▶ **WHAT TO PRODUCE**:
Throughout the listing that follows, find each line with the word "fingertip" and copy it.
-------
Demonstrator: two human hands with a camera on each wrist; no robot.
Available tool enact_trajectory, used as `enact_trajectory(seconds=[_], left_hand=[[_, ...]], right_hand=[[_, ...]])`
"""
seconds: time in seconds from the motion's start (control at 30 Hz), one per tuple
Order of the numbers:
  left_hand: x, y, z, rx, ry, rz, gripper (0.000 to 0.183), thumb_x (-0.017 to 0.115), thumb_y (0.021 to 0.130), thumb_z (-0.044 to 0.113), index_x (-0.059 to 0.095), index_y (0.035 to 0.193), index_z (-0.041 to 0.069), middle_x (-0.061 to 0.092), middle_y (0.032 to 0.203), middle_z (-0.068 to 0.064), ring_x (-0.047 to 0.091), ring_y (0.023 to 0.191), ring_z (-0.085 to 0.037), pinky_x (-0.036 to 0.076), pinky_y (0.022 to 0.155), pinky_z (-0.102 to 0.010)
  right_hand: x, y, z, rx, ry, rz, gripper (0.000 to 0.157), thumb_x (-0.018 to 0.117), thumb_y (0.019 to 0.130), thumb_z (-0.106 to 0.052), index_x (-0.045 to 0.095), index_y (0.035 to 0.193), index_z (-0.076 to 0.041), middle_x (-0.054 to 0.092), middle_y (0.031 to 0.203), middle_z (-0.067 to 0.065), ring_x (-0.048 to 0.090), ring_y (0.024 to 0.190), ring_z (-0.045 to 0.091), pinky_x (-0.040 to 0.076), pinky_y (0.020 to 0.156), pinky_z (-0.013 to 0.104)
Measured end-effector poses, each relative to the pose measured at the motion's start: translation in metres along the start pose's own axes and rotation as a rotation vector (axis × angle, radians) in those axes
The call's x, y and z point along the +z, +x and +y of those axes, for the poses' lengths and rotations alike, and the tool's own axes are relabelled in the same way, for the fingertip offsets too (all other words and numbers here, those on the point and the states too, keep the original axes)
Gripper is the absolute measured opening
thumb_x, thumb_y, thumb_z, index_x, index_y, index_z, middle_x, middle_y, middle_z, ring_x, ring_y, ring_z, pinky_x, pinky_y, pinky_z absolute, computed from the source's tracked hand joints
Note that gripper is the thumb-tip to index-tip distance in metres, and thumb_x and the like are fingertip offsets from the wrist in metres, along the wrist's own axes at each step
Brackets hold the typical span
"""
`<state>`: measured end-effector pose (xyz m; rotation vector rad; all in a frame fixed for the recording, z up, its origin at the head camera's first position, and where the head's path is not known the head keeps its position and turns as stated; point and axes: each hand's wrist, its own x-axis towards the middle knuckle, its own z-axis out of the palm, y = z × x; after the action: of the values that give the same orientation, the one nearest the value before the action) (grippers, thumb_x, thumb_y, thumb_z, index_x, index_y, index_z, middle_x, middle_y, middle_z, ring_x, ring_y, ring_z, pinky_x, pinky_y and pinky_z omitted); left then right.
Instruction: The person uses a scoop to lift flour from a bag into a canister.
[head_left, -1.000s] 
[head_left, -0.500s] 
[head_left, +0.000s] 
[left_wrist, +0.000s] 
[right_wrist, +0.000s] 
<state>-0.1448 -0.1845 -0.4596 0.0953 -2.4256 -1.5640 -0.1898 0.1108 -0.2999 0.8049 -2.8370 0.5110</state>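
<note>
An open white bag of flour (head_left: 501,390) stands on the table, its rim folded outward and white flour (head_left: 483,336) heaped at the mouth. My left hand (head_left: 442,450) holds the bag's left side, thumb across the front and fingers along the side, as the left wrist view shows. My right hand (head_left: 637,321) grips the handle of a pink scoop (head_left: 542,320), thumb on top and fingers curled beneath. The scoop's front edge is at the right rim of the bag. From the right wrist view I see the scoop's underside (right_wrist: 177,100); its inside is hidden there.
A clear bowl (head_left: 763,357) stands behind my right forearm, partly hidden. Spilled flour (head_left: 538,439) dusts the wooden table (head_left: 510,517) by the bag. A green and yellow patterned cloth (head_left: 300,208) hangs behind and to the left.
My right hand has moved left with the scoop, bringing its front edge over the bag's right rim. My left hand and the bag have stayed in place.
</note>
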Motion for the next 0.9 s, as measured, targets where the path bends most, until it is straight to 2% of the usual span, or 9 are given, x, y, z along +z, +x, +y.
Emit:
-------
▶ **YOUR RESPONSE**:
The call's x, y and z point along the +z, +x and +y of those axes, for the poses' lengths and rotations alike, and the tool's own axes are relabelled in the same way, for the fingertip offsets too (all other words and numbers here, those on the point and the states too, keep the original axes)
Note that gripper is the thumb-tip to index-tip distance in metres, and thumb_x and the like are fingertip offsets from the wrist in metres, along the wrist's own axes at each step

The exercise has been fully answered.